Restate the listing below word for word; no picture is to be carried over.

* * * * * * * * *

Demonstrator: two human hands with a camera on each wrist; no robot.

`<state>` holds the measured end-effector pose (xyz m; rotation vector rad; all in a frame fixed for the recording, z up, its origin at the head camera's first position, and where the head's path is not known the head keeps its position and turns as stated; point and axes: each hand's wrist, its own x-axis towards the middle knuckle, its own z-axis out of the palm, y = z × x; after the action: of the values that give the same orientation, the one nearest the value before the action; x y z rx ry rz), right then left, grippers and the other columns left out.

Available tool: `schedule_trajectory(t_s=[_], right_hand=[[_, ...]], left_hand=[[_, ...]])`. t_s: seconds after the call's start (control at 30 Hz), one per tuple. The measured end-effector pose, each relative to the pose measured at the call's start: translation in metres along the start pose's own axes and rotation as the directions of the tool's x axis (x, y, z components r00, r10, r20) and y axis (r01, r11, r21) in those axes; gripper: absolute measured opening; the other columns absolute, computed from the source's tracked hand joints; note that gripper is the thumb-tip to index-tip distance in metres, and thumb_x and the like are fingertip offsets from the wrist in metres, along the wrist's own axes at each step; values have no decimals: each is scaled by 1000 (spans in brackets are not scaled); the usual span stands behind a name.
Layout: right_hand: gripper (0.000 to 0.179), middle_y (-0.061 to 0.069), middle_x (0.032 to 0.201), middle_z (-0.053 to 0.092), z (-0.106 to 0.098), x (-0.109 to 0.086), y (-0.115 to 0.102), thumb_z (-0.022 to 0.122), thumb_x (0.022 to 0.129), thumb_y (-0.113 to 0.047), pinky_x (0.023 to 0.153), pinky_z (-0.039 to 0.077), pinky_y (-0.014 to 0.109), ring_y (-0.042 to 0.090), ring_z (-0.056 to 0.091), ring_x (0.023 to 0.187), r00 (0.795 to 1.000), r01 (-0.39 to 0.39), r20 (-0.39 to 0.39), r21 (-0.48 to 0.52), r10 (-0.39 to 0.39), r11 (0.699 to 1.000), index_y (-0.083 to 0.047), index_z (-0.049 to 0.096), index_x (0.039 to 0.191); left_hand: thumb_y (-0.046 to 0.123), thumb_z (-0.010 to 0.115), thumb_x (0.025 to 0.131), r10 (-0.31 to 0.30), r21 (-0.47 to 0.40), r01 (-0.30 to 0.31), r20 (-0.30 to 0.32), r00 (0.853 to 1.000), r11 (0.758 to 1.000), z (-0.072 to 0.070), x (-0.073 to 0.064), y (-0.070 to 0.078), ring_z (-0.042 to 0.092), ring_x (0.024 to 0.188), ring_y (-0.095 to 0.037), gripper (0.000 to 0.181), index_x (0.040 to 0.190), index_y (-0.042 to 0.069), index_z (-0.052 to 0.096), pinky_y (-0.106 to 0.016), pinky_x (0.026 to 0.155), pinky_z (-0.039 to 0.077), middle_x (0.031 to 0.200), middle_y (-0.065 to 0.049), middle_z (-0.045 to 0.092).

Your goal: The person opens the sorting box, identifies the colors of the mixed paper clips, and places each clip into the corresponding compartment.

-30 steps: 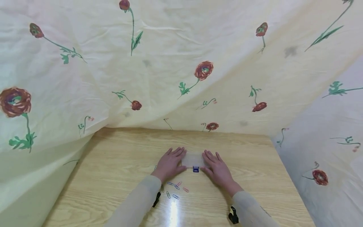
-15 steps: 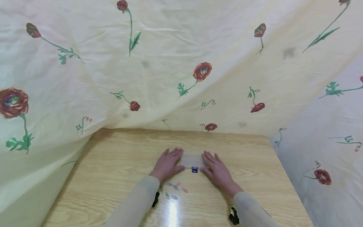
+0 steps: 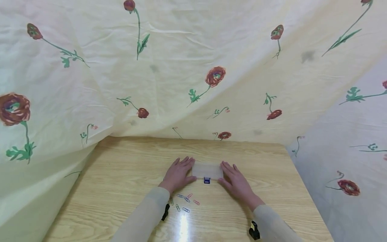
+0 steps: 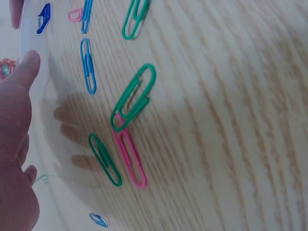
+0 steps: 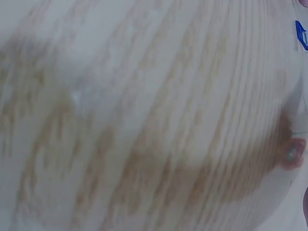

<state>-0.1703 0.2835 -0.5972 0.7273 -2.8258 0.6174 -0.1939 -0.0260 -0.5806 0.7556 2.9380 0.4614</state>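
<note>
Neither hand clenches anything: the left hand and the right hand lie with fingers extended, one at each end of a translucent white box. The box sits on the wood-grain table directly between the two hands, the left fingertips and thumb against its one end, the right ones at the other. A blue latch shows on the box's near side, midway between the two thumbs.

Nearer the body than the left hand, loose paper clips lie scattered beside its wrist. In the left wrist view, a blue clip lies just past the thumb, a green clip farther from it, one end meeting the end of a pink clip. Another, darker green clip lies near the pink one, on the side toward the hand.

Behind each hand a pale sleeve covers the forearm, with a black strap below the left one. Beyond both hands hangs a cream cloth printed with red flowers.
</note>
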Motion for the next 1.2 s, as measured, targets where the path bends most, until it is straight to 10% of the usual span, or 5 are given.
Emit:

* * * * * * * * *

Exercise response:
Demonstrator: two human hands with a camera on each wrist; no robot.

`<state>` holds the measured end-effector pose (xyz m; rotation vector rad; all in a frame fixed for the recording, z up, its origin at the head camera's first position, and where the head's path is not known the head keeps its position and turns as stated; point and axes: each hand's wrist, its own x-axis towards the middle knuckle, its own z-axis out of the palm, y = z × x; after the action: of the values that give the same orientation, the one nearest the value before the action; x y z rx ry rz), right then left, grippers and the other columns left out.

Available tool: `schedule_trajectory(t_s=[_], right_hand=[[_, ...]], left_hand=[[_, ...]])`. t_s: seconds after the call's start (control at 30 Hz), one per tuple. The measured end-effector pose, each relative to the pose measured at the call's start: translation in metres along the start pose's own axes and rotation as the directions of the tool's x axis (x, y, z components r00, r10, r20) and y axis (r01, r11, r21) in those axes; gripper: absolute measured opening; the other columns absolute, computed from the source's tracked hand joints; note that gripper is the thumb-tip to index-tip distance in metres, and thumb_x and the like are fingertip offsets from the wrist in metres, along the wrist's own axes at each step; values have no decimals: each is scaled by 1000 (spans in brackets are not scaled); the usual span stands behind a name.
Layout: right_hand: gripper (0.000 to 0.179), middle_y (-0.061 to 0.069), middle_x (0.032 to 0.201), middle_z (-0.053 to 0.092), z (-0.106 to 0.098), x (-0.109 to 0.086), y (-0.115 to 0.102), thumb_z (-0.022 to 0.122), thumb_x (0.022 to 0.129), thumb_y (-0.113 to 0.047), pinky_x (0.023 to 0.153), pinky_z (-0.039 to 0.077), pinky_y (-0.014 to 0.109), ring_y (-0.042 to 0.090), ring_z (-0.056 to 0.091), ring_x (0.023 to 0.187), r00 (0.795 to 1.000), r01 (-0.39 to 0.39), r20 (-0.39 to 0.39), r21 (-0.48 to 0.52), r10 (-0.39 to 0.39), r11 (0.699 to 1.000), index_y (-0.083 to 0.047), index_z (-0.049 to 0.096), index_x (0.039 to 0.191); left_hand: thumb_y (-0.046 to 0.123), thumb_z (-0.010 to 0.115), thumb_x (0.025 to 0.131), r10 (-0.31 to 0.30), r21 (-0.47 to 0.40), r01 (-0.30 to 0.31), r20 (-0.30 to 0.32), r00 (0.853 to 1.000), r11 (0.758 to 1.000), z (-0.072 to 0.070), x (-0.073 to 0.064), y (-0.070 to 0.078), ring_z (-0.042 to 0.092), ring_x (0.024 to 0.188), ring_y (-0.095 to 0.037), gripper (0.000 to 0.181), index_x (0.040 to 0.190), index_y (-0.042 to 0.069), index_z (-0.052 to 0.096), pinky_y (-0.106 to 0.016), pinky_x (0.026 to 0.155), pinky_z (-0.039 to 0.077), middle_x (0.031 to 0.200), middle_y (-0.065 to 0.049), middle_z (-0.045 to 0.092).

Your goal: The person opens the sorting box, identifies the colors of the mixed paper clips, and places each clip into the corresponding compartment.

-30 steps: 
-15 steps: 
+0 steps: 
+0 steps: 
+0 steps: 

<state>-0.1703 0.2835 -0.5972 0.7273 -2.8258 0.6174 -0.1939 -0.0260 -0.5806 0.7556 2.9380 0.4614</state>
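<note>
Neither hand clenches anything: the left hand and the right hand lie with fingers extended, one at each end of a translucent white box. The box sits on the wood-grain table directly between the two hands, the left fingertips and thumb against its one end, the right ones at the other. A blue latch shows on the box's near side, midway between the two thumbs.

Nearer the body than the left hand, loose paper clips lie scattered beside its wrist. In the left wrist view, a blue clip lies just past the thumb, a green clip farther from it, one end meeting the end of a pink clip. Another, darker green clip lies near the pink one, on the side toward the hand.

Behind each hand a pale sleeve covers the forearm, with a black strap below the left one. Beyond both hands hangs a cream cloth printed with red flowers.
</note>
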Motion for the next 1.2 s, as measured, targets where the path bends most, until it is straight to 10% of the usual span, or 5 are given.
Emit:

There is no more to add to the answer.